- _Task to carry out_
Give back the entire listing that follows, exactly.

- _Dataset excerpt_
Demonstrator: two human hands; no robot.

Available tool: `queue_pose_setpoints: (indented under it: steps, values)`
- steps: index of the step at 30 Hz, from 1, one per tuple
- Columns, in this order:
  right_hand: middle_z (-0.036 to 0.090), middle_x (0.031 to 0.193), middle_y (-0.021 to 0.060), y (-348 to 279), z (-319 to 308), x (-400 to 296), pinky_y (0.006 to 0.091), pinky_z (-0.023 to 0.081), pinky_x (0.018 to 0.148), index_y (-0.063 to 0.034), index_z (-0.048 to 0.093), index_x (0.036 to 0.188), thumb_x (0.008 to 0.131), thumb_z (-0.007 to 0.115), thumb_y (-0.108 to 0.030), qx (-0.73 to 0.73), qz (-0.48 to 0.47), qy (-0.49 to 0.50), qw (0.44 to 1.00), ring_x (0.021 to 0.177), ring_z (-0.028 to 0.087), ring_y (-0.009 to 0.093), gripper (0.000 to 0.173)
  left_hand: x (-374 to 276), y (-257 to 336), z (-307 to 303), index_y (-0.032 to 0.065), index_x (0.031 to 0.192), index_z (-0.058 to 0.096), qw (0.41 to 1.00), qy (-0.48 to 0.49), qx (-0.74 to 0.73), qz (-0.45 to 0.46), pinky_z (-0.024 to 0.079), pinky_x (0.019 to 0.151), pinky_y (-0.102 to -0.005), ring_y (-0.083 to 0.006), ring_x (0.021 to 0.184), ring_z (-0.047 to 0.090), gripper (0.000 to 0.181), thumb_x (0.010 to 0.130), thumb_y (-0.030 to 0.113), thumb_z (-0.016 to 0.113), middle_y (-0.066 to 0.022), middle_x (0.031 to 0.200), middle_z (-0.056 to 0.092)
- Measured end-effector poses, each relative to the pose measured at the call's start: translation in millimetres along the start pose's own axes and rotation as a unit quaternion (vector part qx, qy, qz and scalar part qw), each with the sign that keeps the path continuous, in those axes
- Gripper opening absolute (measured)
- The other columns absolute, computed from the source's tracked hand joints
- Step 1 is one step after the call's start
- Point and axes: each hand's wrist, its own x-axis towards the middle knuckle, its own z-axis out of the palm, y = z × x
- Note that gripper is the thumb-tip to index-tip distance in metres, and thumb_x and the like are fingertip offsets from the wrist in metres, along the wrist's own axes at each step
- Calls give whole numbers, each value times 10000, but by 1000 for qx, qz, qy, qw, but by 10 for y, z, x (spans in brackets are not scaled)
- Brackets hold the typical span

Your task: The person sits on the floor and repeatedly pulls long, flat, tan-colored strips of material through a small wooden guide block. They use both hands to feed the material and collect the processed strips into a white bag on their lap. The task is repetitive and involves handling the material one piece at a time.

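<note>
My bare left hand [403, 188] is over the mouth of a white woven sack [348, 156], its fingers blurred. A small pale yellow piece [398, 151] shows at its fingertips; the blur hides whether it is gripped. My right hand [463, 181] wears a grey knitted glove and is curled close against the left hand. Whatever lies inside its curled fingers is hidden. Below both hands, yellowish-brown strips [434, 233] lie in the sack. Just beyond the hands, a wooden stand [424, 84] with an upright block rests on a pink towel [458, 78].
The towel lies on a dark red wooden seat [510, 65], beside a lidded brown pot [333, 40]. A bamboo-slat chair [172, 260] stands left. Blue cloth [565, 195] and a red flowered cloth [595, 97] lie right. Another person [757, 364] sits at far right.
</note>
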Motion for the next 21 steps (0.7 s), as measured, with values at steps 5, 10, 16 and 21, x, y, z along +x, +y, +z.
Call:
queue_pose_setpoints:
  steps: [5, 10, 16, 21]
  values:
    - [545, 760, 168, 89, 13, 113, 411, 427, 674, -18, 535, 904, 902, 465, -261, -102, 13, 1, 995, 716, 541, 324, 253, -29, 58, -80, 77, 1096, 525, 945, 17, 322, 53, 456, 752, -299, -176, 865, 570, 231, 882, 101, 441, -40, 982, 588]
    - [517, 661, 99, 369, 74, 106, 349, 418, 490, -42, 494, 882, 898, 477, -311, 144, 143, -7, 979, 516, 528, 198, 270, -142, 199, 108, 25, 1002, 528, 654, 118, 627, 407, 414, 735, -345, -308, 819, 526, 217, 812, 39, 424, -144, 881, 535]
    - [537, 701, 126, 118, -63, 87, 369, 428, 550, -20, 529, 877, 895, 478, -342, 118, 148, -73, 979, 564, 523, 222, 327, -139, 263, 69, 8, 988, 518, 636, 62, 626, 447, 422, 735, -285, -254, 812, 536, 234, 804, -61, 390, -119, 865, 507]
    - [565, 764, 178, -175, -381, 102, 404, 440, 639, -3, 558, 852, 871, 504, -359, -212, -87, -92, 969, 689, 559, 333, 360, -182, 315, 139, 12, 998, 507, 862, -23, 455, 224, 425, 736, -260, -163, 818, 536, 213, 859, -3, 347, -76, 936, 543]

- _Written response_
Demonstrator: two human hands; no robot.

Available tool: `queue_pose_setpoints: (indented under it: steps, values)`
- steps: index of the step at 30 Hz, from 1, one per tuple
- Columns, in this order:
  right_hand: middle_z (-0.036 to 0.090), middle_x (0.031 to 0.193), middle_y (-0.021 to 0.060), y (-348 to 279), z (-319 to 308), x (-400 to 296), pinky_y (0.006 to 0.091), pinky_z (-0.023 to 0.081), pinky_x (0.018 to 0.148), index_y (-0.063 to 0.034), index_z (-0.048 to 0.093), index_x (0.036 to 0.188), thumb_x (0.008 to 0.131), thumb_z (-0.007 to 0.115), thumb_y (-0.108 to 0.030), qx (-0.73 to 0.73), qz (-0.48 to 0.47), qy (-0.49 to 0.50), qw (0.44 to 1.00), ring_x (0.021 to 0.177), ring_z (-0.028 to 0.087), ring_y (-0.009 to 0.093), gripper (0.000 to 0.173)
  left_hand: x (-374 to 276), y (-257 to 336), z (-307 to 303), index_y (-0.032 to 0.065), index_x (0.031 to 0.192), index_z (-0.058 to 0.096), qw (0.41 to 1.00), qy (-0.48 to 0.49), qx (-0.74 to 0.73), qz (-0.45 to 0.46), pinky_z (-0.024 to 0.079), pinky_x (0.019 to 0.151), pinky_y (-0.102 to -0.005), ring_y (-0.083 to 0.006), ring_x (0.021 to 0.184), ring_z (-0.047 to 0.090), gripper (0.000 to 0.181), thumb_x (0.010 to 0.130), thumb_y (-0.030 to 0.113), thumb_z (-0.016 to 0.113), middle_y (-0.066 to 0.022), middle_x (0.031 to 0.200), middle_z (-0.056 to 0.092)
- Measured end-effector poses, each relative to the pose measured at the call's start: translation in millimetres along the start pose's own axes and rotation as a unit quaternion (vector part qx, qy, qz and scalar part qw), each with the sign that keeps the path continuous, in those axes
- Gripper opening absolute (measured)
- The other columns absolute, computed from the source's tracked hand joints
- Step 1 is one step after the call's start
- Point and axes: each hand's wrist, its own x-axis towards the middle knuckle, its own z-axis out of the palm, y = z × x
- Note that gripper is the thumb-tip to index-tip distance in metres, and thumb_x and the like are fingertip offsets from the wrist in metres, along the wrist's own axes at each step
- Calls give whole numbers, each value times 10000, but by 1000 for qx, qz, qy, qw, but by 10 for y, z, x (spans in brackets are not scaled)
- Brackets hold the typical span

Your task: The person sits on the floor and repeatedly pulls long, flat, tan-colored strips of material through a small wooden guide block. They use both hands to feed the material and collect the processed strips into a white bag on their lap. The task is repetitive and involves handling the material one piece at a time.

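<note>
My bare left hand [403, 188] is over the mouth of a white woven sack [348, 156], its fingers blurred. A small pale yellow piece [398, 151] shows at its fingertips; the blur hides whether it is gripped. My right hand [463, 181] wears a grey knitted glove and is curled close against the left hand. Whatever lies inside its curled fingers is hidden. Below both hands, yellowish-brown strips [434, 233] lie in the sack. Just beyond the hands, a wooden stand [424, 84] with an upright block rests on a pink towel [458, 78].
The towel lies on a dark red wooden seat [510, 65], beside a lidded brown pot [333, 40]. A bamboo-slat chair [172, 260] stands left. Blue cloth [565, 195] and a red flowered cloth [595, 97] lie right. Another person [757, 364] sits at far right.
</note>
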Motion for the next 21 steps (0.7 s), as measured, with values at steps 5, 10, 16 and 21, x, y, z along +x, +y, +z.
Call:
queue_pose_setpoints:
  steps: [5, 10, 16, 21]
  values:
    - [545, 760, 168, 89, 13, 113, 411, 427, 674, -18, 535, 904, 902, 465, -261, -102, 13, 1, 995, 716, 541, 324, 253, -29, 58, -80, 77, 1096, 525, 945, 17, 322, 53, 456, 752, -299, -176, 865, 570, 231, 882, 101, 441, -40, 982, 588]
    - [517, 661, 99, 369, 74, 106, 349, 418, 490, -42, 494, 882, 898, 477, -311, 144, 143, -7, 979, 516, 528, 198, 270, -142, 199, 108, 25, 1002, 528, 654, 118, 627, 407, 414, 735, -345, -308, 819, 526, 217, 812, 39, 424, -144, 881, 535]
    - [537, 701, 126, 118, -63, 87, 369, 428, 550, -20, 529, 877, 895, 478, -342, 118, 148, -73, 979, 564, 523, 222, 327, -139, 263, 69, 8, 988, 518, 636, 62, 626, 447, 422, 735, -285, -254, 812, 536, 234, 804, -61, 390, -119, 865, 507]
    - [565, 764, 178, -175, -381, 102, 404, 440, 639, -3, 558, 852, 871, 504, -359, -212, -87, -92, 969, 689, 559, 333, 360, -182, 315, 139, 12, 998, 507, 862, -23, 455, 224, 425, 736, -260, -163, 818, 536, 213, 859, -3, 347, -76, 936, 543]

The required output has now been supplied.